- ACTION ITEM
While reading through the material below, copy each line that holds the word "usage".

______

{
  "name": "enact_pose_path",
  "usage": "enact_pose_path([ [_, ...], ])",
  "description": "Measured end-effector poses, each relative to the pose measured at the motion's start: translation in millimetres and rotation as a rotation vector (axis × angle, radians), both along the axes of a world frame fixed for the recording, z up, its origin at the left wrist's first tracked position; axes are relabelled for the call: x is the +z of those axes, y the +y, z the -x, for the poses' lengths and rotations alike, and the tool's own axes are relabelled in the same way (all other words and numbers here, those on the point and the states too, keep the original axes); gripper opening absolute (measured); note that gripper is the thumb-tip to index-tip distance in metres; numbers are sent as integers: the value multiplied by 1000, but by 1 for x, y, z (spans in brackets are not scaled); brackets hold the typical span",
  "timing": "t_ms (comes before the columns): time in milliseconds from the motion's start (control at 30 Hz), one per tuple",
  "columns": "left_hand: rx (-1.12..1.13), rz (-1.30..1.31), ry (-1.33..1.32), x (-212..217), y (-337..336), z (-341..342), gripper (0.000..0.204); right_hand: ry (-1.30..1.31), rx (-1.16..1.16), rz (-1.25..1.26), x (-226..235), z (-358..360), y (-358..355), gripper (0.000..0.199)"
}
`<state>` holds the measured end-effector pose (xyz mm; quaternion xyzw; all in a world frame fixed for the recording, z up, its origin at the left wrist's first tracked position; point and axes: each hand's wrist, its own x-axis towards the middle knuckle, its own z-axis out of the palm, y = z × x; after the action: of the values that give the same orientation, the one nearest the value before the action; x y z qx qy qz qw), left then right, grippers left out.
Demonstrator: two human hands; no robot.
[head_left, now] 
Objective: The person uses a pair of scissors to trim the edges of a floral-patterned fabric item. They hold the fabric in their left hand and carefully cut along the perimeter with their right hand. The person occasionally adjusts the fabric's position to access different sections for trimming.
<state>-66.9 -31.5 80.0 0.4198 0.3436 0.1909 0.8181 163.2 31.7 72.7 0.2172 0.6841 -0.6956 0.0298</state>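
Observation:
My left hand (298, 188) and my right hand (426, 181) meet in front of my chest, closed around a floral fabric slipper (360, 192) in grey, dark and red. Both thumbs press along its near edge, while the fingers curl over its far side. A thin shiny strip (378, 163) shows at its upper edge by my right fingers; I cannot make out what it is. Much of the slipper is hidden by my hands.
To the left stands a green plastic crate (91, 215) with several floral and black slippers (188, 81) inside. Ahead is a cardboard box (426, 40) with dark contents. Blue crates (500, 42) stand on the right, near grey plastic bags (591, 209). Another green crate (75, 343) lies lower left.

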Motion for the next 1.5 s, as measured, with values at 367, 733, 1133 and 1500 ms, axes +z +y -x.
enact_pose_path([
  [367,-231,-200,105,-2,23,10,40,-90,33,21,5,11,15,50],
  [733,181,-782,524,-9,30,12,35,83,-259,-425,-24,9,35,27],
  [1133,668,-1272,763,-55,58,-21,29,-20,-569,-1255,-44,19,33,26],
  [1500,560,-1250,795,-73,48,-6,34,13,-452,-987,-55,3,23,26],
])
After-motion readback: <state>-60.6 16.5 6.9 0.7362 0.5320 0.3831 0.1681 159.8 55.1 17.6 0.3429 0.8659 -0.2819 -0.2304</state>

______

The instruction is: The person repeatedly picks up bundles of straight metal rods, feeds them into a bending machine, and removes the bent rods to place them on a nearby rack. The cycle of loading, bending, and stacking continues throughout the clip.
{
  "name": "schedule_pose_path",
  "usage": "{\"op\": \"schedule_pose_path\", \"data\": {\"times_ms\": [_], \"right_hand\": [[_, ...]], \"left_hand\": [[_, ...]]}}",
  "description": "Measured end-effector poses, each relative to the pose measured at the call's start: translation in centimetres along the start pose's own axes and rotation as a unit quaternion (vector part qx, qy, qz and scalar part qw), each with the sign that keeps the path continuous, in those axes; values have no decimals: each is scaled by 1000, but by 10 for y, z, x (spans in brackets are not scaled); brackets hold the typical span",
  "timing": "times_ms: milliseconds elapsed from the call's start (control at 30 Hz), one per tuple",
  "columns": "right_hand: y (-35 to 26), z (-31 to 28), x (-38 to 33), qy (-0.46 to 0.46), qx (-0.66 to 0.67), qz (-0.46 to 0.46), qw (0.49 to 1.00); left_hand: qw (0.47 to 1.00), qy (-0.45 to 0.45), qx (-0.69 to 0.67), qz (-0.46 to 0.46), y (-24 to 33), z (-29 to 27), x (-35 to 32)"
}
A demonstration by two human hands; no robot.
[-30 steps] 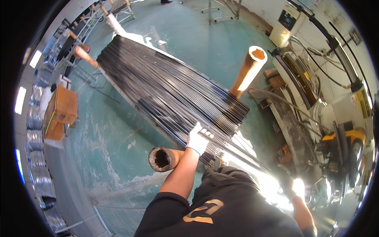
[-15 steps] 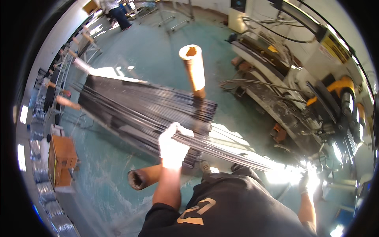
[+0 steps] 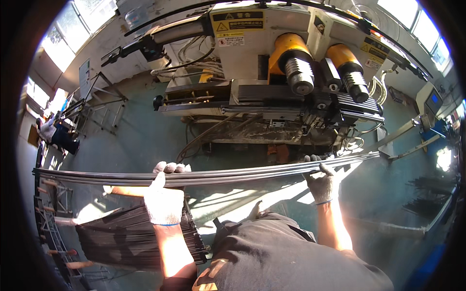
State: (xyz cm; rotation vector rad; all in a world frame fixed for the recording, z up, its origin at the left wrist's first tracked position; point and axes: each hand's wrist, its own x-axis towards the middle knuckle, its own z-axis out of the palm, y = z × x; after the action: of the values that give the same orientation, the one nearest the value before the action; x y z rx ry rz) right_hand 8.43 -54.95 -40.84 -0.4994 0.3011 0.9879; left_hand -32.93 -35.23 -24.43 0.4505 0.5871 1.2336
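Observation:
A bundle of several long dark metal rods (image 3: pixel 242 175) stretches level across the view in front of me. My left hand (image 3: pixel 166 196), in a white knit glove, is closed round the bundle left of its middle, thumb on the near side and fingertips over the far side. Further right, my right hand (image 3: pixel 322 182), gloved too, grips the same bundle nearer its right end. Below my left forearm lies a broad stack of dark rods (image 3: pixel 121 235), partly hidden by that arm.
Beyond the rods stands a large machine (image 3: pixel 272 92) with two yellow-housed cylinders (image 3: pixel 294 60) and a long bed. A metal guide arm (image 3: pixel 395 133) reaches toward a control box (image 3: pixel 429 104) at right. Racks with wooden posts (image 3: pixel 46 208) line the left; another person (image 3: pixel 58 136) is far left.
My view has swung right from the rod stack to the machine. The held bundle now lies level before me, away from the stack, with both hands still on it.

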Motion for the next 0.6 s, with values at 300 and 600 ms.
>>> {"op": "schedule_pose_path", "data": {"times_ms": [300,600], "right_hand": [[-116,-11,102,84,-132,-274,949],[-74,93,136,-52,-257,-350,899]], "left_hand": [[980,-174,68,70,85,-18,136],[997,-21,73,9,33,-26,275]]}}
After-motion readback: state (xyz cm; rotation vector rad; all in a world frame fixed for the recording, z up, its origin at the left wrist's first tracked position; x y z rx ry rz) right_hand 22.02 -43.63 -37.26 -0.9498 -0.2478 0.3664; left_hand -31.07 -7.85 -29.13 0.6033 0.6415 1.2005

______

- YOUR RESPONSE
  "usage": "enact_pose_path([ [_, ...], ])",
  "usage": "{\"op\": \"schedule_pose_path\", \"data\": {\"times_ms\": [_], \"right_hand\": [[_, ...]], \"left_hand\": [[_, ...]]}}",

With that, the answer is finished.